● **Assigned task**
In the listing below, find the line containing "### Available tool" and the line containing "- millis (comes". Repeat exactly those two lines and every line between them.

● **The records**
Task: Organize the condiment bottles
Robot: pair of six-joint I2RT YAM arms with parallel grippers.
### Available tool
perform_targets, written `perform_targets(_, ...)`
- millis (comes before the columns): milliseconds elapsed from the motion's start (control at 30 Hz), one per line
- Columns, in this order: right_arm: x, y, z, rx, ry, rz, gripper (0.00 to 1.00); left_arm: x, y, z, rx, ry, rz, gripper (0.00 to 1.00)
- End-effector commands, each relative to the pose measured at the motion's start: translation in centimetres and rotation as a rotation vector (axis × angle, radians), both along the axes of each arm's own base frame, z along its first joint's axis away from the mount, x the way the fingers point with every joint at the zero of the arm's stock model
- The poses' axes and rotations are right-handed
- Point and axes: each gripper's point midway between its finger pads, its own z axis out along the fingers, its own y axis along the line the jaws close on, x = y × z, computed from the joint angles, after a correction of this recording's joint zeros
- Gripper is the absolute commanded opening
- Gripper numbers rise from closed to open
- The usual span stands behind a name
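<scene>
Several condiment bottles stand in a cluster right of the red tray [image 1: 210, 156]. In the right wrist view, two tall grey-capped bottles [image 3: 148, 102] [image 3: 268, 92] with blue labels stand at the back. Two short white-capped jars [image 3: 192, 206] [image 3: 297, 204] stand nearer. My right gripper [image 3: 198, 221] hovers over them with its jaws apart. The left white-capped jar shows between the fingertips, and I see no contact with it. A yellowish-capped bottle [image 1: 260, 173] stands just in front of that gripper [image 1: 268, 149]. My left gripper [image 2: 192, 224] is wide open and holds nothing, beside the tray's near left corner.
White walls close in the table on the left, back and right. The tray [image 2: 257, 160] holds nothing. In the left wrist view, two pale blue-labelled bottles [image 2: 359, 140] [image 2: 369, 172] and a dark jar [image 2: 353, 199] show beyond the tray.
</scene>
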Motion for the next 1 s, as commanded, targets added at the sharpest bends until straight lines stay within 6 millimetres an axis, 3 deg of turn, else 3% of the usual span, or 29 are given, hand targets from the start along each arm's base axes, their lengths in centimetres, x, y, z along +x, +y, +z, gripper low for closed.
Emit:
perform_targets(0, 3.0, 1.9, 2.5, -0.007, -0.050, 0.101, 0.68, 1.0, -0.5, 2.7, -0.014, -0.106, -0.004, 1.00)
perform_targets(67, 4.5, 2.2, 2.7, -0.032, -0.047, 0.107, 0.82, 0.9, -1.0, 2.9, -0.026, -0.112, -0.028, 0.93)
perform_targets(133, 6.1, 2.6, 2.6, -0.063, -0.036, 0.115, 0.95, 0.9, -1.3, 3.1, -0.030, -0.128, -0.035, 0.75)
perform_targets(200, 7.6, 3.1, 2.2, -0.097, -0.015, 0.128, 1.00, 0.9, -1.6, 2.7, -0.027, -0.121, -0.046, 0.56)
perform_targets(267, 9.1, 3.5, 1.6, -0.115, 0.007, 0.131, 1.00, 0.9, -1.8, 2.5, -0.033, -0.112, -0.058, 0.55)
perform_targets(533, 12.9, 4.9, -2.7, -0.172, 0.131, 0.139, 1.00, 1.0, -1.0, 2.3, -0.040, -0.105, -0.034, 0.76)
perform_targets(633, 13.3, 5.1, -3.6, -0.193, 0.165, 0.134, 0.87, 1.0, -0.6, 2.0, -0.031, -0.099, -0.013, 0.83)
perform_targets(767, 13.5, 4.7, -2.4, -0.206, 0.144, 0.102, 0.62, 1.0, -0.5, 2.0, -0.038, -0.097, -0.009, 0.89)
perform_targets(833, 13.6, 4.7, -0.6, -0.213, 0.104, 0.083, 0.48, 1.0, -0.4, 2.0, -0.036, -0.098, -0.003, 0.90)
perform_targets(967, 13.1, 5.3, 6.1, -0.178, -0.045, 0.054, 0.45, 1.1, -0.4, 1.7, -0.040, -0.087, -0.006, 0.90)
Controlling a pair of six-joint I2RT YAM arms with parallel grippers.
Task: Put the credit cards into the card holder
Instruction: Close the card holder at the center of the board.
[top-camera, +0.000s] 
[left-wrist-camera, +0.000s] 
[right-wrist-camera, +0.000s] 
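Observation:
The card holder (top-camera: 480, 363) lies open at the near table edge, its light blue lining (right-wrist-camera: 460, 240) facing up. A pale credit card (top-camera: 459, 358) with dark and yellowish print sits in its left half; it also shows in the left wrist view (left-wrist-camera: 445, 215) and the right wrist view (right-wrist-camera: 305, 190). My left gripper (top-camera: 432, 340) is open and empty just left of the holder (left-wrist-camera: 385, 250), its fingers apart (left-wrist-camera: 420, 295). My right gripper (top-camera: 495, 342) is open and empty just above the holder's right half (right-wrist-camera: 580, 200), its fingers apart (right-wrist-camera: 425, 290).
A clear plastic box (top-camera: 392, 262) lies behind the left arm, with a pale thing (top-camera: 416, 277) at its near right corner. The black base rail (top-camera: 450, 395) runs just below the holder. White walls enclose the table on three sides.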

● **Your solution**
### Available tool
perform_targets, written `perform_targets(_, ...)`
- millis (comes before the columns): milliseconds elapsed from the motion's start (control at 30 Hz), one per line

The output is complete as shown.